--- Task input ---
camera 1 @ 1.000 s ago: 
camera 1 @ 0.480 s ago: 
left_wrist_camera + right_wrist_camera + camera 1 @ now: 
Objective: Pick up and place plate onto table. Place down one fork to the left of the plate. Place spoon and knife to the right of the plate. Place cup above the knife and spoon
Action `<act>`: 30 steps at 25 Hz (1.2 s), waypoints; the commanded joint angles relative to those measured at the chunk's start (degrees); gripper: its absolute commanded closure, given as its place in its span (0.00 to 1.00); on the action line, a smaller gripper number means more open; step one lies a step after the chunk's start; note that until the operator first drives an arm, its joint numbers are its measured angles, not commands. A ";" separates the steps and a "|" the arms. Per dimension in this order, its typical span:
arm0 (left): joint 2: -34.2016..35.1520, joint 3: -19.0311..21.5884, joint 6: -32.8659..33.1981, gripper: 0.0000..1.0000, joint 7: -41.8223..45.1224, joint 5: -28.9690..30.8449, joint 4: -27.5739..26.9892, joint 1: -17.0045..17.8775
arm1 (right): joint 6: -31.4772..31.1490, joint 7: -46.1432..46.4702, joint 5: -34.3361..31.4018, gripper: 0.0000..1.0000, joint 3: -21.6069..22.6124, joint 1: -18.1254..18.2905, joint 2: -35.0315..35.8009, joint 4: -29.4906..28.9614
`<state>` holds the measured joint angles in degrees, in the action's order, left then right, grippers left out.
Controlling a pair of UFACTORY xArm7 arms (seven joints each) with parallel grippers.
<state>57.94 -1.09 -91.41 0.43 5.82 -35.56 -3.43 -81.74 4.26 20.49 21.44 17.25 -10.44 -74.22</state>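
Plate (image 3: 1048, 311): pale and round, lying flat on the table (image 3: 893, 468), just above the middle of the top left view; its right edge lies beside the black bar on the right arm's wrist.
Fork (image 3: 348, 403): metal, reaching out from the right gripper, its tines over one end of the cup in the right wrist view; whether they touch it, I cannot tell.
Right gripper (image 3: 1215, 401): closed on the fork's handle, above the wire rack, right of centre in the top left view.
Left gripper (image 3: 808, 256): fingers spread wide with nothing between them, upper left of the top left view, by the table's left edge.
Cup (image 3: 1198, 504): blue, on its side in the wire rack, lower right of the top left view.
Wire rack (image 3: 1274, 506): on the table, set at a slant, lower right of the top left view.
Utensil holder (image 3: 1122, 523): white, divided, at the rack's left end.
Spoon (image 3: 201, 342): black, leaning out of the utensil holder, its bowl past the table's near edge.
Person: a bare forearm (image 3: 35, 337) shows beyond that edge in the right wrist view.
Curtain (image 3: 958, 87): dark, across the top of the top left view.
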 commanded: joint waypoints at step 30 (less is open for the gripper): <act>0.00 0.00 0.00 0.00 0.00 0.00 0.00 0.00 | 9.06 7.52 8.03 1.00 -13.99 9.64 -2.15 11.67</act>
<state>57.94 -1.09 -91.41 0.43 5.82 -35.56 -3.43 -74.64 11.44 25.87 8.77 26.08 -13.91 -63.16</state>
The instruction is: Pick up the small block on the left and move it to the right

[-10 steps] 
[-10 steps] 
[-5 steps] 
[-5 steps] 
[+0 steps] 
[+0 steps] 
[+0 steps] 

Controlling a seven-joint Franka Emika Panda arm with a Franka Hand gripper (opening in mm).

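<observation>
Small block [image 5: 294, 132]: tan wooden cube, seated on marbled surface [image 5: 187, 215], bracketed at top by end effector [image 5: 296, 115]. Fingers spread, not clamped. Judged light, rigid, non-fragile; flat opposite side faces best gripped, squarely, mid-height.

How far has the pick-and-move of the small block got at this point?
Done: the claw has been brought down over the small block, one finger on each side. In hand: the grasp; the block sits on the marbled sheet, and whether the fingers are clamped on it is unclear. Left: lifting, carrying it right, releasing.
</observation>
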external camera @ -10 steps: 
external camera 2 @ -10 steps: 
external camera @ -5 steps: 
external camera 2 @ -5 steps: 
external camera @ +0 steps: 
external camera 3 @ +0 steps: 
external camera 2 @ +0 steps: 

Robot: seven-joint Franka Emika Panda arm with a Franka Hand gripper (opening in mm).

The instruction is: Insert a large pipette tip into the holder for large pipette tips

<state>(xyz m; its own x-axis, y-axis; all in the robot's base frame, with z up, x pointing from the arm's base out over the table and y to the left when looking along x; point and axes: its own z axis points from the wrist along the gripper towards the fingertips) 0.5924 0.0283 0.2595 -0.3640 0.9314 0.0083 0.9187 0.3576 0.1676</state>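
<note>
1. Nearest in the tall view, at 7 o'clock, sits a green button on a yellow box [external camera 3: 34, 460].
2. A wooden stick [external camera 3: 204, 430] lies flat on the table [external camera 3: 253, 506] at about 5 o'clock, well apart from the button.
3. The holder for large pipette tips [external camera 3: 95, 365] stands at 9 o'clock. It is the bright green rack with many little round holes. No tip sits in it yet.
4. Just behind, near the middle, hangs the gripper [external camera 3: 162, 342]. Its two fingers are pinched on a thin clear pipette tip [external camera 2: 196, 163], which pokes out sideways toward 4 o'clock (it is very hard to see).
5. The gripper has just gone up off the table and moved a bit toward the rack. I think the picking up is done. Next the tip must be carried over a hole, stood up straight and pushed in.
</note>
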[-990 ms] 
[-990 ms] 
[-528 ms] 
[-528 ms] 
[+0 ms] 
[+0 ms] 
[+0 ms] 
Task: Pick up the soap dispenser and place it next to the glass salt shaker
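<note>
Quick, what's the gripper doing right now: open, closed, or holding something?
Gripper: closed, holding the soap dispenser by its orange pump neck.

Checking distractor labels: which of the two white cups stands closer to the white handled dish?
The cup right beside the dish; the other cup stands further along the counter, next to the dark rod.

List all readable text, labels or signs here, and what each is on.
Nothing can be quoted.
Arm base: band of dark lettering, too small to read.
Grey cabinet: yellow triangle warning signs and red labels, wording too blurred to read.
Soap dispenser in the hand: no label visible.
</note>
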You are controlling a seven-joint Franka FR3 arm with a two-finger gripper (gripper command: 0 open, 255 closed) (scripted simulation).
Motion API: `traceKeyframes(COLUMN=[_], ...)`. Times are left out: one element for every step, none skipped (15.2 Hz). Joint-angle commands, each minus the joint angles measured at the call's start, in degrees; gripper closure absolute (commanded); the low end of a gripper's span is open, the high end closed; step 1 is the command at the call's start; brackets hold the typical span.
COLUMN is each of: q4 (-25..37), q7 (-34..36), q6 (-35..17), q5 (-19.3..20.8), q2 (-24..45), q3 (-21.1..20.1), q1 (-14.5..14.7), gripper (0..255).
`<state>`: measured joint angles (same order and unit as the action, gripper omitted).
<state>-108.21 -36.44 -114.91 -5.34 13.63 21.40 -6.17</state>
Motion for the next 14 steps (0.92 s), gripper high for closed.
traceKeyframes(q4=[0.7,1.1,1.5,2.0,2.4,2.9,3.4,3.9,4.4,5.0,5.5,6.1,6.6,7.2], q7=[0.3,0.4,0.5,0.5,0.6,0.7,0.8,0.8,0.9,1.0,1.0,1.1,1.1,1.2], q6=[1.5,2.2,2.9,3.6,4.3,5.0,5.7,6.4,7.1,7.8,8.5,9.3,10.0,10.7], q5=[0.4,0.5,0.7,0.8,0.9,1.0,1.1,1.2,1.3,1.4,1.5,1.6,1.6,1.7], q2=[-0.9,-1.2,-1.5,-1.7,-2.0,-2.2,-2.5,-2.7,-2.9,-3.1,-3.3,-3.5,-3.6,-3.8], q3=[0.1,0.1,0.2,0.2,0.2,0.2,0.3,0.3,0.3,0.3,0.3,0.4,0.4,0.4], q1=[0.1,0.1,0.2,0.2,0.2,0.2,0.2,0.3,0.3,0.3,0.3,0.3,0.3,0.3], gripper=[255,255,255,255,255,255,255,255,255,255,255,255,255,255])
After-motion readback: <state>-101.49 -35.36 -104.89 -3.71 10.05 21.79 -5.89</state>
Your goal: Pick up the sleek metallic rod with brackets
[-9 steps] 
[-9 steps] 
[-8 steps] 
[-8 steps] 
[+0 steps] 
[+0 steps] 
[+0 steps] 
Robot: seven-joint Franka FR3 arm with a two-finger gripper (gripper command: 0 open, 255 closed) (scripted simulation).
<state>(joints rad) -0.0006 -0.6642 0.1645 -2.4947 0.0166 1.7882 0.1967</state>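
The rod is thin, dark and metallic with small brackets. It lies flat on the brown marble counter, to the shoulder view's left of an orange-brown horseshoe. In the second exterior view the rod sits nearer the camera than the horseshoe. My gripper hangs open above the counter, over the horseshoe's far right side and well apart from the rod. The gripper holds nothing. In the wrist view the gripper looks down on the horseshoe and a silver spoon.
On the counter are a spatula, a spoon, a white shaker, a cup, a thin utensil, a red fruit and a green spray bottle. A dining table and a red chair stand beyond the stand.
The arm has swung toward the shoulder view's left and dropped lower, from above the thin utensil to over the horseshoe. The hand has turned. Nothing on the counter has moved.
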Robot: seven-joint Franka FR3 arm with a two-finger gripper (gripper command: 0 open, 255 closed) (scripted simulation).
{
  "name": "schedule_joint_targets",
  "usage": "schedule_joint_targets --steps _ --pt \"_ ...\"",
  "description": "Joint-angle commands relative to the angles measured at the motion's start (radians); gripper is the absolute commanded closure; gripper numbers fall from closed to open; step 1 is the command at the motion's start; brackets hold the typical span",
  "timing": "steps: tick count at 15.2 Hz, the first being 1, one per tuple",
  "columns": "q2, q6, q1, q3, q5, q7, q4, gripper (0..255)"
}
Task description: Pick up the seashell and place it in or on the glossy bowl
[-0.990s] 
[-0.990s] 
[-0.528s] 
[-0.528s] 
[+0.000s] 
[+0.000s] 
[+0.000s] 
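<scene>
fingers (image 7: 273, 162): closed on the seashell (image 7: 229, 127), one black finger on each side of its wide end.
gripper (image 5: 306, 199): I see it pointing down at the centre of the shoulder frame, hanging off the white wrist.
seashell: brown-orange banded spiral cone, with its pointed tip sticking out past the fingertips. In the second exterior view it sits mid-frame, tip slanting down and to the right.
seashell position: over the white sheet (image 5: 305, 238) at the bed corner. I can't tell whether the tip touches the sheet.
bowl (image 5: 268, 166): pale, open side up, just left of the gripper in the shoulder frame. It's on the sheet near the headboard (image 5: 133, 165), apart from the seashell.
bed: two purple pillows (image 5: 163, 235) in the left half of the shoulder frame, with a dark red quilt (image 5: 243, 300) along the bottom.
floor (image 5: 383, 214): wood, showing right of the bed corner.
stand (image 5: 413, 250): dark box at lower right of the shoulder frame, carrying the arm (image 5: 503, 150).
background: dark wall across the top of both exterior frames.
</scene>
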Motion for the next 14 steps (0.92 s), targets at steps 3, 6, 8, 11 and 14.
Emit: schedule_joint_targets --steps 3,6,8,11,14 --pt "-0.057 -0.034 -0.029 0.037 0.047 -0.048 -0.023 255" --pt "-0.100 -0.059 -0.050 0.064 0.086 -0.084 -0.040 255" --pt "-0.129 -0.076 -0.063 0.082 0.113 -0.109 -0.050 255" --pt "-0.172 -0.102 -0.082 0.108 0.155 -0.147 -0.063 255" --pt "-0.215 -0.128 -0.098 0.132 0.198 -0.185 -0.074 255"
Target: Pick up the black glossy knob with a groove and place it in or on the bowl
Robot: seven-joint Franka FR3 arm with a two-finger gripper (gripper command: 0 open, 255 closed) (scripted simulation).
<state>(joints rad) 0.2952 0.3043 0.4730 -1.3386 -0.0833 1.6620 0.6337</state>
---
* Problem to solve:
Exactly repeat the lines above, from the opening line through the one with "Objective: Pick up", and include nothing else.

* Answer space:
camera 1 @ 1.000 s ago: 
camera 1 @ 0.480 s ago: 
left_wrist_camera + right_wrist_camera + camera 1 @ now: 
Objective: Pick up and place plate onto table. Place down one fork to the left of the plate. Place spoon and knife to the right of the plate. Place cup above the knife and spoon

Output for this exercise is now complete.